> [ABOUT THIS EXERCISE]: Print out the entire listing verbatim.

> [SOURCE DATA]:
- - - - -

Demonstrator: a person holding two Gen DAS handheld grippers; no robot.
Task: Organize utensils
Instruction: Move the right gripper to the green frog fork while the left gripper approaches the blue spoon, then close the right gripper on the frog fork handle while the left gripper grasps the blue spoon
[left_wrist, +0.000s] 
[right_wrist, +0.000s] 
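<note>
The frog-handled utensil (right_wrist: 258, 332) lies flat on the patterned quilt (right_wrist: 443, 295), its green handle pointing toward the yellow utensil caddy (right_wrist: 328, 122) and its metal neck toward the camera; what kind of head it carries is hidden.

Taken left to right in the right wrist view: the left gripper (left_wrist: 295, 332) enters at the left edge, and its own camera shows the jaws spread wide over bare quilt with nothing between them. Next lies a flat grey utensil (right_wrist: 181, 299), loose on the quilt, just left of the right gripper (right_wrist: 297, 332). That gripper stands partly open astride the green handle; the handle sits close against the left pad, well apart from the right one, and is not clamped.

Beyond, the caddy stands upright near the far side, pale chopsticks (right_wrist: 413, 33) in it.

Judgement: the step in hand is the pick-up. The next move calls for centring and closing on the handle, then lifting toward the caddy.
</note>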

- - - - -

> [RESULT]:
Demonstrator: a person holding two Gen DAS handheld grippers; no robot.
Task: Organize utensils
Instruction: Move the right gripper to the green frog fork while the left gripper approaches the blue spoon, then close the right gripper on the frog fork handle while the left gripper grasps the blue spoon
[left_wrist, +0.000s] 
[right_wrist, +0.000s] 
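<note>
The frog-handled utensil (right_wrist: 258, 332) lies flat on the patterned quilt (right_wrist: 443, 295), its green handle pointing toward the yellow utensil caddy (right_wrist: 328, 122) and its metal neck toward the camera; what kind of head it carries is hidden.

Taken left to right in the right wrist view: the left gripper (left_wrist: 295, 332) enters at the left edge, and its own camera shows the jaws spread wide over bare quilt with nothing between them. Next lies a flat grey utensil (right_wrist: 181, 299), loose on the quilt, just left of the right gripper (right_wrist: 297, 332). That gripper stands partly open astride the green handle; the handle sits close against the left pad, well apart from the right one, and is not clamped.

Beyond, the caddy stands upright near the far side, pale chopsticks (right_wrist: 413, 33) in it.

Judgement: the step in hand is the pick-up. The next move calls for centring and closing on the handle, then lifting toward the caddy.
</note>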

There's nothing left to add to the answer.